LONDON—The dollar held near a two-week high on Wednesday, while the euro was weak across the board as markets ramped up bets that the European Central Bank will cut interest rates as early as March.
The euro was down 0.1 percent against the dollar at $1.0783, after touching a three-week low of $1.0775, as markets adjust rate expectations lower following soft data and dovish central bank commentary.
The single currency was also at a three-month low against the pound, a five-week low versus the yen and a 6–1/2 week low against the Swiss franc.
“The story in currency markets is mostly about a softer euro,” said Niels Christensen, chief analyst at Nordea.
“Yesterday’s comments from ECB’s Schnabel supported the market view of early rate cuts.”
Influential policy-maker Isabel Schnabel on Tuesday told Reuters that further interest rate hikes could be taken off the table given a “remarkable” fall in inflation.
Markets are now placing around an 85 percent chance that the ECB cuts interest rates at the March meeting, with almost 150 basis points worth of cuts priced by the end of next year.
The ECB will set interest rates on Thursday next week and is all but certain to leave them at the current record high of 4 percent. The Federal Reserve and Bank of England are also likely to hold rates steady next Wednesday and Thursday respectively.
Fed officials are now in a blackout period ahead of the Dec. 12–13 meeting, where a key focus will be the updated projections of where they see rates at in 2024.
Traders have priced around a 60 percent chance of the central bank cutting rates in March, according to CME’s FedWatch tool.
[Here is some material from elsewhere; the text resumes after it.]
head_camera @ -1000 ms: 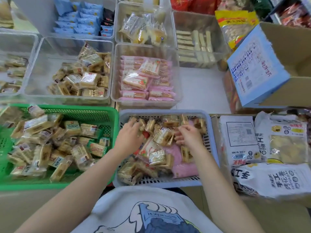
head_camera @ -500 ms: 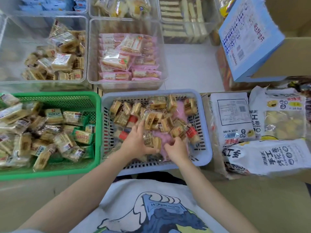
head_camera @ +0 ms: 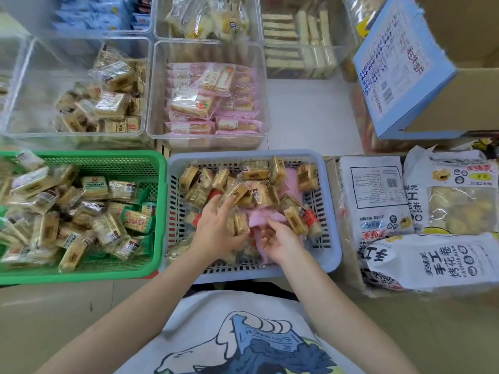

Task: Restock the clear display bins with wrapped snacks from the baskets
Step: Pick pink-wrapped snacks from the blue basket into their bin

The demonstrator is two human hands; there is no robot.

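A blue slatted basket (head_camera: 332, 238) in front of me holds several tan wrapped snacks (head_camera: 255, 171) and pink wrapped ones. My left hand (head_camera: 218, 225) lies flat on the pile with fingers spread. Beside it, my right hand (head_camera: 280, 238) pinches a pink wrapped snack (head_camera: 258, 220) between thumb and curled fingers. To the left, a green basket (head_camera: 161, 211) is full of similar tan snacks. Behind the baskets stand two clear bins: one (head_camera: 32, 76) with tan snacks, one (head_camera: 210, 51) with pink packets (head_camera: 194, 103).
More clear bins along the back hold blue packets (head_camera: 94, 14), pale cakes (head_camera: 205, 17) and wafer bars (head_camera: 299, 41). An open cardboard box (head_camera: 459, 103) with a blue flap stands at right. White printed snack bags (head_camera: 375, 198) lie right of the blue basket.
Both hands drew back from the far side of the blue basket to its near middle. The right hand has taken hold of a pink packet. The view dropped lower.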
They have also priced in at least 125 basis points of cuts next year.
Investors have been reassessing the extent of U.S. rate cuts next year in the past few days, helping lift the dollar.
“Markets have gone a bit overboard with pricing in very aggressive path of rate cuts through next year,” said Aninda Mitra, head of Asia macro and investment strategy at BNY Mellon Investment Management.
Mr. Mitra said there could be a snapback should the Fed drive home the message more forcefully that it is not about to cut rates anytime soon.
“Our view is that Fed might hold off till the second quarter and even then the cuts would be a lot more shallower than what the market would like,” Mr. Mitra said.
The widely expected rate cuts from the Fed will result in the dollar loosening its grip on other G10 currencies next year, dimming the outlook for the greenback, according to Reuters poll of foreign exchange strategists.
The dollar index, which measures the currency against six other majors, was little changed at 103.94.
The spotlight in Asia was on China, as markets grappled with rating agency Moody’s cut to the Asian giant’s credit outlook.
The offshore Chinese yuan rose 0.11 percent to $7.1661 per dollar, a day after Moody’s cut China’s credit outlook to “negative.”
The spot yuan rate opened at 7.1570 per dollar and was last changing hands at 7.1577.
Elsewhere in Asia, the Japanese yen was flat at 147.14 per dollar. The Australian dollar rose 0.4 percent to $0.6581, while the New Zealand dollar rose 0.5 percent to $0.6157.
In cryptocurrencies, bitcoin eased 0.5 percent to $43,868 having surged above $44,000 earlier in the session.
The world’s largest cryptocurrency has gained 150 percent this year, fuelled in part by optimism that a U.S. regulator will soon approve exchange-traded spot bitcoin funds (ETFs).